TASK DETAILS :: Please give back only the lines below from the one containing "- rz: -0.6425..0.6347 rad" to the one containing "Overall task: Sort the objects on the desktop", each repeated word for word, both ends included.

INFORMATION SUPPLIED ::
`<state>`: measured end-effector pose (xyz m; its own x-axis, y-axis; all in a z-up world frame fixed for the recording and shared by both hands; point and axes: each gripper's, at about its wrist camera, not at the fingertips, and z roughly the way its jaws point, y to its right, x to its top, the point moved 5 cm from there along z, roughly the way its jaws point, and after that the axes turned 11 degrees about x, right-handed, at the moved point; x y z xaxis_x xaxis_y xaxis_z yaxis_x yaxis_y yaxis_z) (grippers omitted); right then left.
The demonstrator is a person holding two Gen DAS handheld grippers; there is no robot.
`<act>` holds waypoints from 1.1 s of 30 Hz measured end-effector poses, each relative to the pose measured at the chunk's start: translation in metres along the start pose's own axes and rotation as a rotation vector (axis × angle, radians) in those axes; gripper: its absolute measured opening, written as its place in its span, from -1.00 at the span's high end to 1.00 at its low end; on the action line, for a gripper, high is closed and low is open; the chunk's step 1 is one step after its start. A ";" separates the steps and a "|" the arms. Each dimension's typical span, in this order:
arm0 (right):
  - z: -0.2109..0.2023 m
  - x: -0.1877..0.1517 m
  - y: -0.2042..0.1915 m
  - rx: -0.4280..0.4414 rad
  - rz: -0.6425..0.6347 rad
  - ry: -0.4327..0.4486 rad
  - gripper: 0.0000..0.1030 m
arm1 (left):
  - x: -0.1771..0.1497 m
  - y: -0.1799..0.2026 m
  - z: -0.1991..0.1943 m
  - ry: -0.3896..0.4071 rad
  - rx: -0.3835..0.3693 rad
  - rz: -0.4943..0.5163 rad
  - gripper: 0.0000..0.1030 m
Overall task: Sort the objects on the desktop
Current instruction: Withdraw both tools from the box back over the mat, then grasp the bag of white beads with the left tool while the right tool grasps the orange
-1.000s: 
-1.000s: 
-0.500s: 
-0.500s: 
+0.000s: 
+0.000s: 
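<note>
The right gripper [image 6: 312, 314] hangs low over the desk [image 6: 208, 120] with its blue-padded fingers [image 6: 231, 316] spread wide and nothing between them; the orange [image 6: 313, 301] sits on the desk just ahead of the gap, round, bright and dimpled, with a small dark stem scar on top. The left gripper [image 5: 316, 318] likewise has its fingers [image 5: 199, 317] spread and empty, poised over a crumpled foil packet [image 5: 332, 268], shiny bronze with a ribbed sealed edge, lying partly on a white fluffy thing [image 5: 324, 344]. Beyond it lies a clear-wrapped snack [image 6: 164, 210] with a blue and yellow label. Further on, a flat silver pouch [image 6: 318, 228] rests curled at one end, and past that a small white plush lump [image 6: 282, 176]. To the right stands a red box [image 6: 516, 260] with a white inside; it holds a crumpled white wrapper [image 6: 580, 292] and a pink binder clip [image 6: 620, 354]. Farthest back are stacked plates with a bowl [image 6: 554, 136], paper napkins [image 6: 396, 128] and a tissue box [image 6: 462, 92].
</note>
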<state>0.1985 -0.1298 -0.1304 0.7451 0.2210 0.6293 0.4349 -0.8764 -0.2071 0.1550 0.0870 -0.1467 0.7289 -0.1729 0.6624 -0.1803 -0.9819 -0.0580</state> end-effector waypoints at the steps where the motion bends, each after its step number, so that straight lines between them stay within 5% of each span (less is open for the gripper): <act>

RESPONSE AREA ::
  - rz: -0.6425..0.6347 rad
  - ry: -0.4327..0.4486 rad
  - gripper: 0.0000..0.1030 m
arm1 (left):
  - x: -0.1771..0.1497 m
  - y: -0.1799..0.2026 m
  - z: -0.1991..0.1943 m
  - ry: -0.3896..0.4071 rad
  - rx: -0.3835..0.3693 rad
  - rz: -0.4943..0.5163 rad
  - gripper: 0.0000..0.1030 m
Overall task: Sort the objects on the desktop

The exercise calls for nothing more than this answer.